Alloy Taurus is a Chinese nation-state-affiliated threat actor that focuses on cyberespionage and is best known for targeting major telecommunications companies. The advanced persistent threat (APT) has been around since at least 2012, but it has only been in the spotlight since 2019.
Alloy Taurus Returns
The group was quite active in 2021 and early 2022, using the PingPull Windows RAT in multiple campaigns targeting telecoms, as well as military and government organizations in Afghanistan, Australia, Belgium, Cambodia, Malaysia, Mozambique, the Philippines, Russia, and Vietnam. However, the APT seemingly went off the grid, only to reappear with this newly discovered PingPull malware variant aimed at Linux.
While Palo Alto Networks’ Unit 42 was tracking the infrastructure used by the APT group, they also identified its use of a second backdoor they named Sword2033.
As per the researchers` report, Linux variants allow attackers to list, read, write, copy, rename, delete, and rename files, as well as run commands, thus overlapping with the Windows variant.

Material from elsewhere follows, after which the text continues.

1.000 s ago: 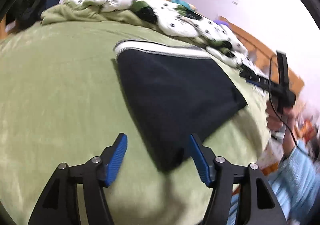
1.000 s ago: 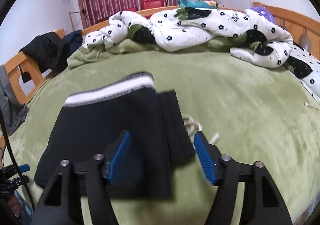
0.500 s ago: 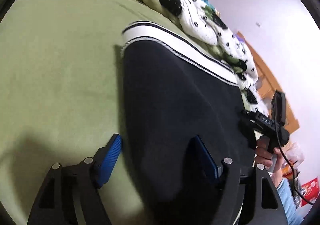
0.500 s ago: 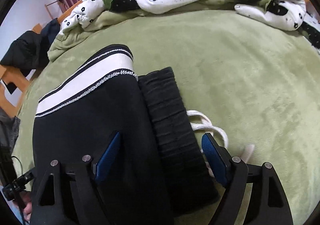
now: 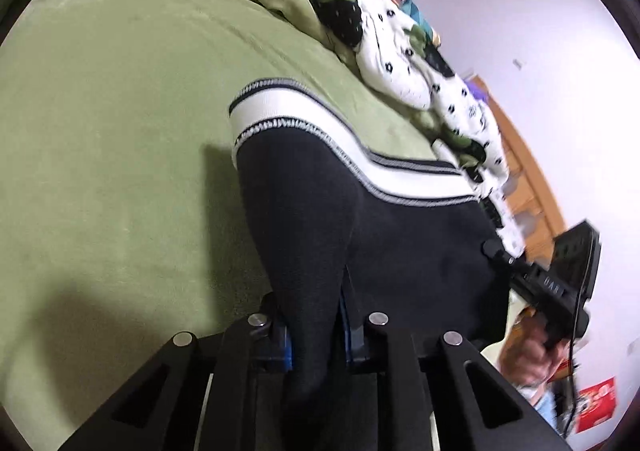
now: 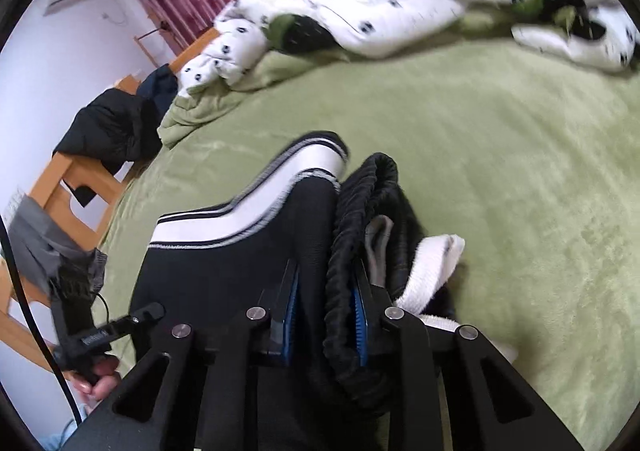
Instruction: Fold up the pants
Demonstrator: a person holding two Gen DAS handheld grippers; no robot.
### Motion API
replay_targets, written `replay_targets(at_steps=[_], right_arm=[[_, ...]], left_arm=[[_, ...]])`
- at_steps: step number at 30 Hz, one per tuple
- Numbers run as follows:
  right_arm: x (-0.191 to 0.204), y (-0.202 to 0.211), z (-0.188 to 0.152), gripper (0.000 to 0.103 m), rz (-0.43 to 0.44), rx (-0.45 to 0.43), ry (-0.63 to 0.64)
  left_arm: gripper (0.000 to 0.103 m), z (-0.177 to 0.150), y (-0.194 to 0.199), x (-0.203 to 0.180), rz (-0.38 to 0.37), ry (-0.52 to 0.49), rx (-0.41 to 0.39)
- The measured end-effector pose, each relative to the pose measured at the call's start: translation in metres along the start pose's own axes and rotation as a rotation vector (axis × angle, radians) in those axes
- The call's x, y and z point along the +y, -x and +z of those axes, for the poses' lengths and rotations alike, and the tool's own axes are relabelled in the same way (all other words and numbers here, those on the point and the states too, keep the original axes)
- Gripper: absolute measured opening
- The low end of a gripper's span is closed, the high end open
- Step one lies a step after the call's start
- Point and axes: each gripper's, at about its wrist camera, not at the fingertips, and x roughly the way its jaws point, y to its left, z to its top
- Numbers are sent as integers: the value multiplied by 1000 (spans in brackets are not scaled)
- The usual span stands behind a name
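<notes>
My left gripper (image 5: 314, 335) has its fingers (image 5: 280, 347) clamped on a fold of the black pants (image 5: 400, 243), the cloth rising between the blue pads toward the white striped cuff (image 5: 320, 131). My right gripper (image 6: 324, 315) has its fingers clamped on the ribbed black waistband (image 6: 340, 291), with the white drawstring (image 6: 432, 271) just beside the right pad. The pants hang between both grippers over the green bed (image 6: 520, 171).

The pants (image 5: 400, 235) lie on the bed (image 5: 120, 155), running ahead of the left gripper (image 5: 314, 335) and to its right. A quilt (image 6: 400, 3) is heaped on the bed well beyond the right gripper (image 6: 324, 315); a jacket (image 6: 108, 131) hangs far to its left.
</notes>
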Motion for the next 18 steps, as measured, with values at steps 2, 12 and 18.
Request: replay_targets(at_steps=[2, 12, 18], right_arm=[[16, 2, 0, 22, 56, -13, -28], [105, -72, -28, 23, 151, 162, 60], [120, -94, -44, 50, -134, 174, 271]], left_arm=[[15, 9, 26, 3, 25, -20, -44], [26, 25, 97, 79, 315, -102, -21], [52, 10, 83, 107, 402, -108, -5]])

They burned the Windows version of PingPull, and they’ve spun up a new capability that demonstrates some degree of expertise switching to a different variant.
Furthermore, as of April 26 three out of 62 vendors identified the sample of the PingPull Linux variant as malicious. According to the researchers, they made this determination by examining HTTP communication structure, POST parameters, AES keys, and C2 commands. Additionally, Sword2033 was observed operating as a backdoor, allowing users to upload or download files (#up and #dn) respectively, and also execute commands via “exc/c:”.